张大力挠挠头实在不解,这原本感觉都要成了的两个人怎么突然这样了,一个个的都不说话了。张大力看向宋长安禁闭的办公室,怎么感觉这次好像是自家处长的问题呢?
张大力看着一连几天都专心致志处理公文的的宋长安叹了口气,谁不知道这机要处是最清闲的,既不用像行动处那样天天把头别在裤腰带上,又不用成天面对一大堆的报表。也不知道宋长安这么“勤勉”究竟是为了什么。
张大力看着宋长安唇色苍白,脸上异常的红润心里也是不落忍。到底是姑娘家家的,总在这儿混什么。
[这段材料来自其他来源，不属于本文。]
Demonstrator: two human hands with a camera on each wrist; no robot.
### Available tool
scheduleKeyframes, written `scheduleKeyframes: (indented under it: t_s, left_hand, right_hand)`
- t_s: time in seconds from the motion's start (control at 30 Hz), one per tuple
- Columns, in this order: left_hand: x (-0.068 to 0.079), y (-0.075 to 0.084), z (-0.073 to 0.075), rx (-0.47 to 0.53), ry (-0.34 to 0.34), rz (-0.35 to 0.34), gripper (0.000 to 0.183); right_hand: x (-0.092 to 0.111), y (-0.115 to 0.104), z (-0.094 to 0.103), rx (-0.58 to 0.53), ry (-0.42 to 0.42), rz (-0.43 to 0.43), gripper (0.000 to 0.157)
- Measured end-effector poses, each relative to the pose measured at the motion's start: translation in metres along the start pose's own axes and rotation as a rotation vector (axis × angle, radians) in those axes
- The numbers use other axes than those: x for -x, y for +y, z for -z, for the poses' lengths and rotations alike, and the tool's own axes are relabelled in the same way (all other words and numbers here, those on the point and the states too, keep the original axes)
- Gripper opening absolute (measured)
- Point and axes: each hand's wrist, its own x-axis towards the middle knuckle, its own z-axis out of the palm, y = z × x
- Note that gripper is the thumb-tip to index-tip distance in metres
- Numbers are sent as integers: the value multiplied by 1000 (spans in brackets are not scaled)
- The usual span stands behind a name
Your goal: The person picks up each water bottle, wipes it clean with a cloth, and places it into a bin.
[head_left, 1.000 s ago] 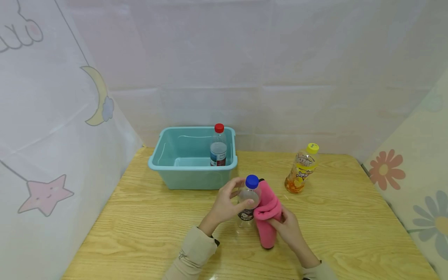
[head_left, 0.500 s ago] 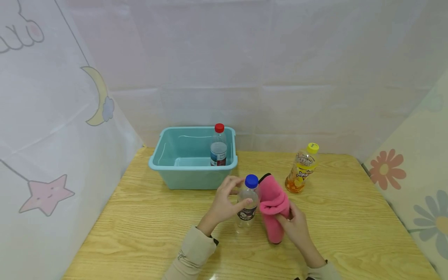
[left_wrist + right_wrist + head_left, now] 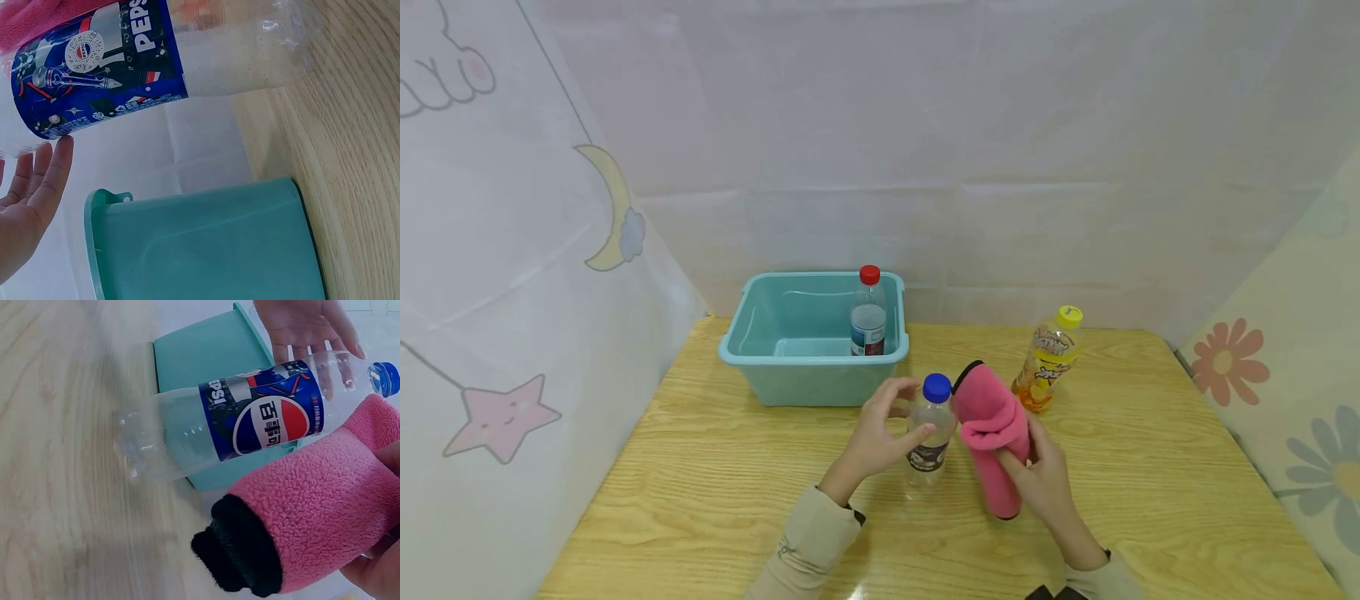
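Observation:
A clear plastic Pepsi bottle with a blue cap and blue label stands upright on the table. My left hand is around its upper part from the left, thumb in front and fingers behind. The left wrist view shows a fingertip at the edge of the bottle's label. To the right of the bottle, my right hand grips a folded pink towel with black trim, thumb on the near side. In the right wrist view the towel overlaps the bottle's shoulder.
A turquoise basin sits behind at the left, holding a red-capped bottle with a label. Behind the towel, a yellow-capped bottle with an orange and yellow label stands on the wooden table. Printed cloth hangs around the table.
My right hand has carried the towel to the right, away from the bottle, and the towel's top has risen. The left hand and the bottle have shifted very slightly left.

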Motion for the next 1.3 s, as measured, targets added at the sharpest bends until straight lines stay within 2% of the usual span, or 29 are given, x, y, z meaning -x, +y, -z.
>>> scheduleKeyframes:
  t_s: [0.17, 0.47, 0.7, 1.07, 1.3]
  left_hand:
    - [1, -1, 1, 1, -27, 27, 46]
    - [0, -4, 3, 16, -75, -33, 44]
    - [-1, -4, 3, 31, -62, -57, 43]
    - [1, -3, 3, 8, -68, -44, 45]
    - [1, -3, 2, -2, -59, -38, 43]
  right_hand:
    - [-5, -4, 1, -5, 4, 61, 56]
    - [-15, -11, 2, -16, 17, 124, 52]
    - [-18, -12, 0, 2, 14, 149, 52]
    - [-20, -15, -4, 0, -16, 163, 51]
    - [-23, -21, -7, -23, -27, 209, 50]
“处长,我看陈队长人挺好的。人家多把你放心上呀!”宋长安笔尖一顿,张大力见状继续“你说你到底在怕什么呀?”
宋长安抬眼望见张大力鼓囊囊的口袋,“我上一次没罚你,你是不是不知道自己错在哪了?”
张大力看见宋长安的视线盯着自己的口袋,连忙把钱掏出来跟宋长安解释,“处长,这是陈队长给的。不不不,这是陈队长给我让我给您买咖啡和点心的钱。”
“他说他最近有点忙,可能来不及送过来,就让我给您买。”
“你为什么总是帮他?”
“因为您和他走得近。您是好人,他也是好人。”
“你就这么相信我?”
张大力用力地点点头,郑重其事的表情让宋长安很愉悦。有人是信自己的,不是因为别的是因为这个人才相信。
宋长安思虑片刻,看着玻璃缸里趴在石头上的乌龟,喃喃出声,“你说他会相信我吗?”
“信任是相互的,你信任他,他自然相信您。”
张大力一语点醒梦中人,自己失去了相信别人的能力,自然是以小人之心度君子之腹。宋长安对几天来把陈深拒之门外的事情产生了深深地愧疚。
宋长安临走的时候嘱咐张大力给乌龟喂点食儿,别让它饿死了。成功惹来张大力的吐槽,乌龟死了怪谁,自己闹别扭好几天不喂。
宋长安在楼里转了好几圈也没碰上陈深,她自己又不好意思直接去找他,只能在男厕所、食堂这些地方守着。
宋长安刚从二楼下来就看见刘二宝站在安全通道鬼鬼祟祟的,宋长安好奇放轻步子从后面绕到他面前。二人面面相觑,刘二宝神色尴尬就要离开,宋长安拦住他刚想问问清,就听见里面隐约传来一个名字,乔家栅。